In 1861 Kemble's closest friend, W. B. Donne, wrote to Fanny Kemble: 'There is in hand a project for erecting a memorial to your late brother John. If we can raise £250 it is proposed to have a bust by Woolner, which will be presented to Trinity College, Cambridge, and put up in the Library. The names already on the committee are numerous and good, and I hope the issue will be prosperous, for it were a great pity that such a scholar as he was should be uncommemorated.' (C. B. Johnson, William Bodham Donne and his Friends (London, 1905), p. 257.)

A small printed leaflet, headed 'Kemble Memorial', announces the formation of a Committee, comprising 50 persons, with W. B. Donne, and Professor W. Lloyd Birkbeck, Professor of the Laws of England, University of Cambridge, as its Hon. Secretaries. Reference is made to the monument which had been erected to Kemble in Dublin, and contributions are invited from those who might wish 'to record their high esteem for [Kemble's] learning, and for his numerous contributions to Teutonic Philology and the early History and Archaeology of England'. A list is given of 39 subscriptions, most for sums of less than 5 guineas, but rising to two of £10 and two of 10 guineas. The total raised or promised at this stage was about £125.

Woolner completed the bust, and on 4 November 1866 wrote to the Master of Trinity (William Whewell): 'I sent the Kemble Bust off a day or two back, and Mr Donne promised me he would write you a formal letter on the subject.' <Check for this letter in Trinity Library.>

It would appear to have proved difficult, five years or more after Kemble's death, to raise the balance of the target sum (£250), by the required number of further individual subscriptions of one or two guineas. At some point, after the completion of the bust and its acceptance by Trinity, Donne and Birkbeck issued a second leaflet, headed 'Kemble Memorial', as follows: 'The Master and Fellows of Trinity College, Cambridge, having consented to receive the Bust executed by Mr. Woolner, for their Library, the Committee hope that many more Subscriptions will be received, as the funds in hand are not sufficient to defray the expenses of the Bust, and that all Subscriptions hitherto promised, will be paid as soon as possible, as the Account will shortly be closed.' 

A third leaflet headed 'Kemble Memorial', dated 27 June 1867, is reproduced below. Donne reports formally on the memorial, and brings its administration to a close. He enlarges upon the circumstances of Kemble's death in Dublin, and explains how the money raised from Kemble's friends in Ireland and England had so far exceeded the cost of the memorial in Dublin that it had been decided to commission a suitable memorial in England, to be placed in the Library of Trinity College, Cambridge. 
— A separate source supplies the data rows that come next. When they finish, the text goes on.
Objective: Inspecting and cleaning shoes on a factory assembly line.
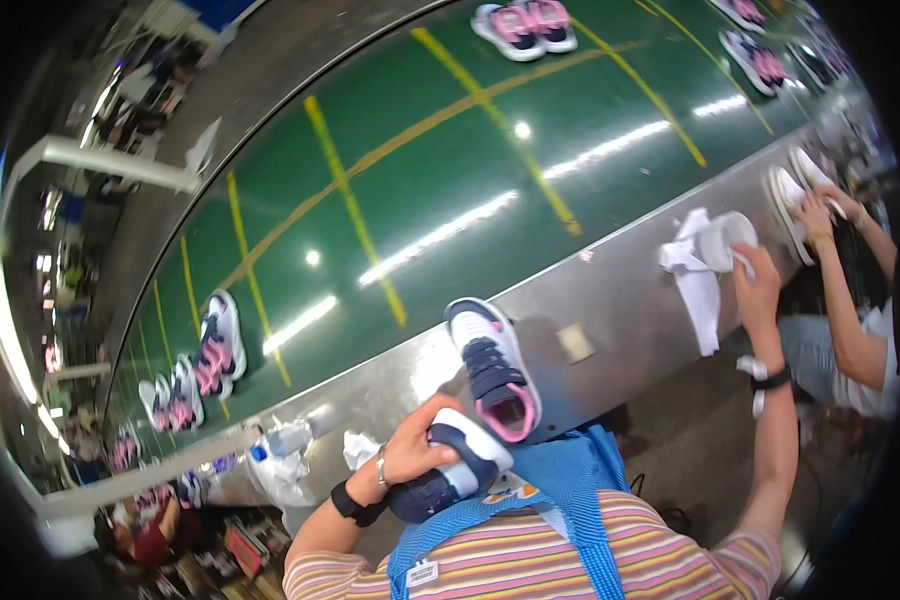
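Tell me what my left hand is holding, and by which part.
Your left hand grips a navy-and-white shoe by one side, thumb on the upper.

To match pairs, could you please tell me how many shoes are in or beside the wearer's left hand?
2: a navy shoe in the left hand, another shoe on the metal ledge.

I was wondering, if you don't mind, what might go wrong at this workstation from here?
The held shoe could slip, since only the left hand grips it. The standing shoe has its heel near the metal ledge's edge, beside the blue apron, so a nudge might knock it off. The right hand is at the white round object and might dislodge it.
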`<state>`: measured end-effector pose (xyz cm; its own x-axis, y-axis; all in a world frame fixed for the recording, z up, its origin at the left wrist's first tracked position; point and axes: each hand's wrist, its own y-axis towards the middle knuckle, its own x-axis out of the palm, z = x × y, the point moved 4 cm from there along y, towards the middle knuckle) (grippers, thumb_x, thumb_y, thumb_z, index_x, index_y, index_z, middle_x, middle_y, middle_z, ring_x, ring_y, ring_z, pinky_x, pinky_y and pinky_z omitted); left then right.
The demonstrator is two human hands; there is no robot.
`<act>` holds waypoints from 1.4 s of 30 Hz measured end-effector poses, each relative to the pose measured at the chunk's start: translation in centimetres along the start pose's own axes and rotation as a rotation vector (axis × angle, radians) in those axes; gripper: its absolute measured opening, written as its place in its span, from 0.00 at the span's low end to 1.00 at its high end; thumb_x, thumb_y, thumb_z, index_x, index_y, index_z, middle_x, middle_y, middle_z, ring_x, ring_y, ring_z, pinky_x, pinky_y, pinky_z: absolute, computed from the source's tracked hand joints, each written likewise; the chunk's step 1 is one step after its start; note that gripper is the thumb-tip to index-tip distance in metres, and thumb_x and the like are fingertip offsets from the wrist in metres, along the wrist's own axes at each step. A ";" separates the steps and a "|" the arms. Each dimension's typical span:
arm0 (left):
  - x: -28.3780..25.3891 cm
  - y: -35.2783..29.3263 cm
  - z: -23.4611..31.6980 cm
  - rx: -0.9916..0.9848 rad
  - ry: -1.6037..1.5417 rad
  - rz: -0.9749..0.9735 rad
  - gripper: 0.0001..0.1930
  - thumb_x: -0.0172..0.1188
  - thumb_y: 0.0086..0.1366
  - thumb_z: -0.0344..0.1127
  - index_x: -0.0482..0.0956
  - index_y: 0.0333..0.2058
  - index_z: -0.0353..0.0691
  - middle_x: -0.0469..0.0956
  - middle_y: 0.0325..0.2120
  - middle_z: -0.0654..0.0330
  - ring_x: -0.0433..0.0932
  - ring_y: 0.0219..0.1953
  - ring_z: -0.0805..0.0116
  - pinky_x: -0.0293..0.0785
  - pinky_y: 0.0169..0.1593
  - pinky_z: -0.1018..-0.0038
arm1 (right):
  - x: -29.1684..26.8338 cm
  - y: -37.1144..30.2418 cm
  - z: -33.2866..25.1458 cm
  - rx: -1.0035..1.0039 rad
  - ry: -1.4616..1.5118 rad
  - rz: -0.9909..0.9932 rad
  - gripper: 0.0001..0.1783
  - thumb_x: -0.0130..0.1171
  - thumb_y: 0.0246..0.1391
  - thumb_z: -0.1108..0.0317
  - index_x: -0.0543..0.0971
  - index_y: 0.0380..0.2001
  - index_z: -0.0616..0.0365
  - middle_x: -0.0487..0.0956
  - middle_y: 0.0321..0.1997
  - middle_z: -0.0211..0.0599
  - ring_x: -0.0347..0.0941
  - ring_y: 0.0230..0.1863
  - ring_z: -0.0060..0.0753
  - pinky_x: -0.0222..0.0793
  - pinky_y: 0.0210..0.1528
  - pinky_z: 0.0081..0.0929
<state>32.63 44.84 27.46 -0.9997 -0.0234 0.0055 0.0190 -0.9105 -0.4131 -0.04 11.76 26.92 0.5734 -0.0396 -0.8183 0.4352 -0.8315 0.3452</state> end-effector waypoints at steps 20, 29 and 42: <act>-1.3 -11.4 -4.1 0.064 0.111 0.197 0.26 0.66 0.44 0.49 0.67 0.35 0.37 0.68 0.29 0.57 0.70 0.32 0.63 0.66 0.35 0.73 | 7.4 -13.7 -36.2 0.143 1.046 -1.268 0.06 0.62 0.40 0.75 0.78 0.27 0.60 0.73 0.29 0.31 0.68 0.31 0.22 0.62 0.33 0.17; -1.2 -11.3 -5.7 0.004 0.028 0.193 0.26 0.66 0.44 0.49 0.68 0.35 0.38 0.68 0.28 0.58 0.70 0.31 0.65 0.67 0.33 0.74 | 8.6 -14.0 -36.4 0.033 1.018 -1.252 0.08 0.60 0.40 0.77 0.76 0.28 0.59 0.73 0.29 0.33 0.69 0.32 0.25 0.62 0.33 0.19; -1.0 -11.3 -6.2 0.011 -0.008 0.205 0.26 0.67 0.42 0.49 0.68 0.35 0.39 0.69 0.28 0.58 0.71 0.31 0.66 0.68 0.33 0.75 | 10.1 -14.7 -36.4 0.256 1.069 -1.329 0.04 0.56 0.46 0.72 0.75 0.28 0.60 0.71 0.30 0.32 0.67 0.32 0.23 0.61 0.33 0.17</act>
<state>33.38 57.72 26.46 -0.9747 -0.2118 -0.0708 0.2223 -0.8908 -0.3963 24.62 43.74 30.33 0.1580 0.9625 0.2207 0.9043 -0.0513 -0.4239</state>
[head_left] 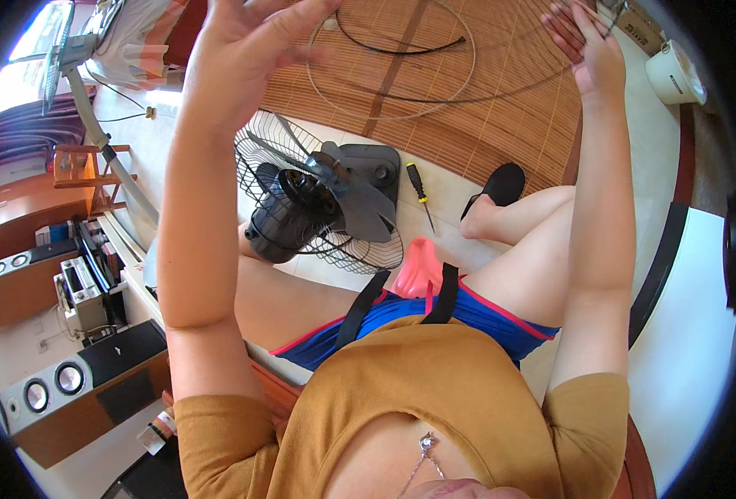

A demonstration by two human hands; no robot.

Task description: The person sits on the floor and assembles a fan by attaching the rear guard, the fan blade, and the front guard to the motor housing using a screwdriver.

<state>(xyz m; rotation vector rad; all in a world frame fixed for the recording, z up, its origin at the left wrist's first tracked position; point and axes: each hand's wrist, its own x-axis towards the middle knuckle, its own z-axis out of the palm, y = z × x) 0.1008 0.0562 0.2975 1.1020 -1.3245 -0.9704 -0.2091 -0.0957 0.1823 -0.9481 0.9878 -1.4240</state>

Donne was evidently well pleased with Woolner's work:

'It is due to Mr Woolner, to state the imperfect character of the materials, with which he had to work. He had never seen Mr Kemble: beyond a sketch or two, taken at various times, no portrait of him existed; the only vouchers were a mask and a photograph taken after death, and a profile in lithograph, from a drawing made many years previously by Mr Richard Lane, A.R.A. From such mere rudiments, Mr Woolner has succeeded in producing a bust, not only admirable in point of art, but which conveys a fair idea of Mr Kemble as he was in life.' (For the profile in lithograph, and the photograph, see Iconography.)

A total of 65 subscriptions had been collected by the time the list was closed, generating a fund of about £215. Of this sum, £30 had been paid in respect of the memorial in Dublin (1862-3). Woolner was paid the balance, after printing and other costs, of £157. The subscribers to the Kemble memorial included the Rev. Professor Joseph Bosworth, of the University of Oxford, with whom Kemble had clashed in the 1830s. Bosworth gave 10 guineas, which made him, with Hudson Gurney, one of the two who gave the most.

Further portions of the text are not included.